Le Temps d'un café

Avec Gyrðir Elíasson, parmi les arbres

Le poète et romancier est l’un des auteurs islandais les plus estimés. «Au bord de la Sandá», récit puissant et contemplatif, paraît en français et transporte dans une nature hypnotique. Rencontre lors de l’un de ses rares passages en ville, à Reykjavik

L’idéal aurait été de rencontrer Gyrðir Elíasson chez lui à Garður, un village isolé, battu par les vents, au sud de l’Islande. Pour des raisons d’agenda, cela n’a pas été possible. C’est donc au centre de Reykjavik, chez son éditeur Dimma, juste à côté de la gigantesque cathédrale Hallgrímskirkja où les touristes se pressent tous les jours de l’année, que nous avons le privilège de prendre un café avec l’une des voix littéraires les plus estimées du pays. Connu comme poète sur une île où la veine lyrique s’exprime avec la force des geysers, il est aussi l’auteur de romans et de recueils de nouvelles. On l’aura compris, on est loin ici de la nouvelle vague du polar islandais. La nature, l’art, l’acte de créer, la solitude qu’elle implique, la difficulté à participer au jeu social sont des thèmes récurrents dans l’ensemble de ses textes. Traduit dans toute la Scandinavie et en Allemagne, il a reçu notamment le Grand Prix de littérature du Conseil nordique et le Prix Halldór Laxnes.

La rivière, l’été

Les lecteurs francophones ont dû patienter pour avoir accès à cette œuvre connectée aux énergies telluriques.
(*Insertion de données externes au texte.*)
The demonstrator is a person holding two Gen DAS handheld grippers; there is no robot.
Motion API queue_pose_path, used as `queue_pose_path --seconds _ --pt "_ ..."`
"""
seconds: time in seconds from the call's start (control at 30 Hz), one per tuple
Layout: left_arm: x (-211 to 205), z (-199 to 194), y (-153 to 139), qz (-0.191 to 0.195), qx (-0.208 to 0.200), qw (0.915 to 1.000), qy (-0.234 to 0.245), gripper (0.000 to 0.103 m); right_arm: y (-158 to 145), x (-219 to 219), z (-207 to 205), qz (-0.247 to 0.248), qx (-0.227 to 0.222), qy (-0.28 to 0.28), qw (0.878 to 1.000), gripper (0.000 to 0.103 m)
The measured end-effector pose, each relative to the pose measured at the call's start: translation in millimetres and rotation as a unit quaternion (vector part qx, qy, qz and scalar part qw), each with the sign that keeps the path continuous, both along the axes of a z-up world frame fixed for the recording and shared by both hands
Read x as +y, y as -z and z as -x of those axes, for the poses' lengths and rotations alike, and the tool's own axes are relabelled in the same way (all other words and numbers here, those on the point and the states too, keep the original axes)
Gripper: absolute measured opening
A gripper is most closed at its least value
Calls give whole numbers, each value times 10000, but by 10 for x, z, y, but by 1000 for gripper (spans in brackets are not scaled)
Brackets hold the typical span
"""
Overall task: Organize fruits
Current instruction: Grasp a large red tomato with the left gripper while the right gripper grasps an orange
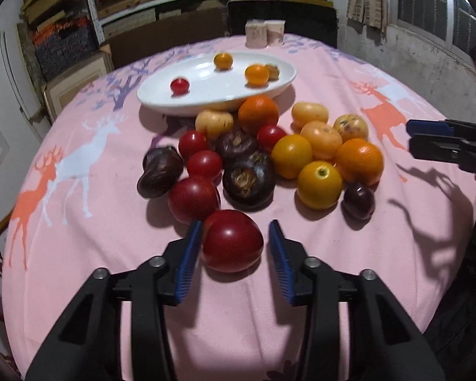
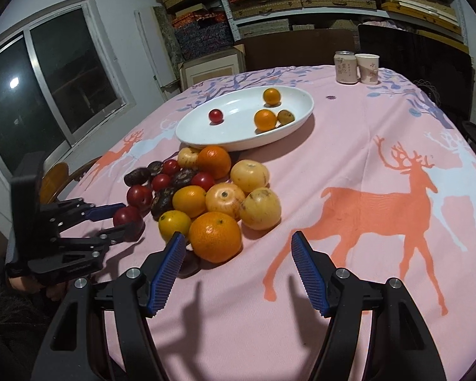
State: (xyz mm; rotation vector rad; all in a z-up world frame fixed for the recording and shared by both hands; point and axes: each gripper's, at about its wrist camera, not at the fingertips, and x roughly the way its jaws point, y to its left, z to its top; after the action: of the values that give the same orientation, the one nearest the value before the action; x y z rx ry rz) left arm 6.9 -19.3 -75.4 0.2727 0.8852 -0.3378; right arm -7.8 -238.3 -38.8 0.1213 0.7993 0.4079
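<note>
The left gripper (image 1: pixel 235 233) is spread around the nearest red plum (image 1: pixel 232 240), with a small gap on each side. The right gripper (image 2: pixel 238 243) is spread too, holding nothing, near an orange (image 2: pixel 215 236). The white dish (image 2: pixel 238 141) lies far behind the fruit pile.

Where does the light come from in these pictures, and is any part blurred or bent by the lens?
Left wrist view: hard shadows fall toward the camera under the red fruit between the left gripper fingers; the white plate fruits look slightly smeared. Right wrist view: the right gripper casts sharp dark shadows on the tablecloth; a lamp reflects in the window; shelves curve at the edges.
</note>
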Motion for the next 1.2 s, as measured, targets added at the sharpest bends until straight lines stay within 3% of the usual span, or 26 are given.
queue_pose_path --seconds 0.03,0.1,0.2,0.23,0.57,0.67,0.77,1.0,1.2 --pt "-11 -33 74 -33 119 9999 -33 60 2 38 16 37 -22 -81 10000 70" --pt "-3 -47 94 0 -32 9999 -118 63 -6 137 59 176 -116 -300 9993 70" --pt "24 -82 73 111 -32 9998 -175 40 18 239 69 289 -104 -453 9985 67" --pt "43 -84 60 168 -1 9997 -166 38 35 263 56 278 -75 -469 9985 61" --pt "156 -16 55 584 151 9981 -127 38 263 329 -237 -83 366 -192 9991 57" --pt "168 -19 60 626 150 9978 -145 38 285 291 -265 -208 417 -66 9989 46" --pt "167 -8 46 633 136 9978 -146 38 292 229 -248 -458 459 -32 9979 46" --pt "181 51 -74 706 17 9974 -115 38 118 205 -116 -522 20 -84 9986 46" --pt "202 26 -58 702 65 9973 -192 38 94 152 -135 -582 -8 23 9983 46"
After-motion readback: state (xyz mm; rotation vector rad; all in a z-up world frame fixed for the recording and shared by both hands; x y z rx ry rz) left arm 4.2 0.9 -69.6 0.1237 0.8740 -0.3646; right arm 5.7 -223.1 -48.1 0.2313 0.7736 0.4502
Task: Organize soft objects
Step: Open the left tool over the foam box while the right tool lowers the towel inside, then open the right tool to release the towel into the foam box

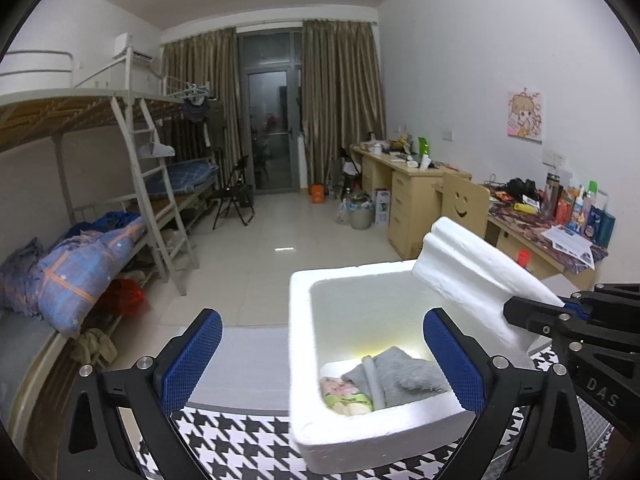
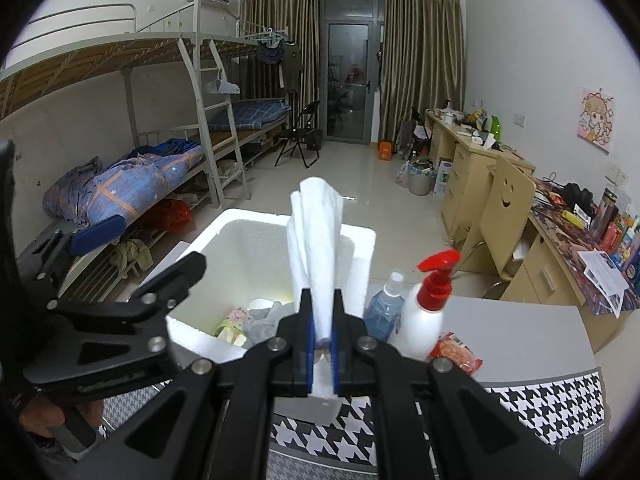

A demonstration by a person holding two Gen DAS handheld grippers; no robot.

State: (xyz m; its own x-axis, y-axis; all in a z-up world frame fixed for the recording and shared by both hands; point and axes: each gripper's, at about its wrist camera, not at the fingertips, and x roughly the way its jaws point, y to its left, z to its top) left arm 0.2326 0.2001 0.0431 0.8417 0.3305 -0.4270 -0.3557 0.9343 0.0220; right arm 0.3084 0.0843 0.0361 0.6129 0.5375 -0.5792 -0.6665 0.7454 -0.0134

C’est grâce à la maison d’édition québécoise La Peuplade que nous parvient aujourd’hui Au bord de la Sandá, après Les excursions de l’écureuil, un roman aussi, en 2017. La Sandá est le nom d’une rivière glaciaire majestueuse. Elle contourne un volcan puis traverse une forêt étonnement fournie pour l’île. Le temps d’un été et d’un automne, c’est là qu’a trouvé refuge un peintre. Il s’est créé une sorte de campement avec deux caravanes, l’une pour dormir, l’autre pour entreposer ses toiles et son matériel. Il peint les arbres, la forêt, rien d’autre.